Verizon Wireless, formally Cellco Partnership doing business as Verizon Wireless, is one of the three nationwide US wireless carriers, serving roughly 115 million postpaid and prepaid wireless customers across the country. The company was formed in 2000 as a joint venture between Bell Atlantic Mobile and Vodafone US wireless operations; Vodafone exited the venture in 2014 when Verizon Communications acquired the remaining 45 percent stake, making Verizon Wireless a wholly owned Verizon subsidiary. The wireless business is headquartered in Basking Ridge, New Jersey, sharing corporate facilities with broader Verizon Communications operations.
For IP attribution, Verizon Wireless is operationally distinct from Verizon Fios despite the shared corporate parent. The two networks announce from different ASNs, serve fundamentally different products (cellular versus fiber broadband), and produce different lookup signatures. A "Verizon" attribution alone is ambiguous - the disambiguation between wireless and wireline comes from the announcing ASN, which is the most consequential signal on Verizon-branded lookups and the single most common source of attribution errors when investigators conflate the two networks.
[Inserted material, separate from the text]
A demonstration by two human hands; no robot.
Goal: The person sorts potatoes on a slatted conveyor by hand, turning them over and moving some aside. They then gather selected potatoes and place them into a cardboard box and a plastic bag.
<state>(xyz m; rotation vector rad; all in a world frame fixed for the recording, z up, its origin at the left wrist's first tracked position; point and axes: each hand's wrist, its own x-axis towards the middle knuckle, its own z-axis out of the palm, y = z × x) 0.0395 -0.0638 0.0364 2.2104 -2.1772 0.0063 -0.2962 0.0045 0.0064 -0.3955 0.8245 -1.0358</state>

The dominant ASN for Verizon Wireless mobile traffic is AS6167, registered as Cellco Partnership DBA Verizon Wireless. AS6167 announces the substantial majority of consumer cellular traffic exiting the wireless network and is the ASN most lookups will return for a typical Verizon Wireless customer. The Cellco Partnership corporate name reflects the network’s original joint-venture history and continues as the legal entity for wireless operations even after Verizon’s full acquisition. The Verizon Home Internet 5G fixed-wireless product, which uses the same underlying cellular infrastructure as consumer mobile customers, also announces through AS6167.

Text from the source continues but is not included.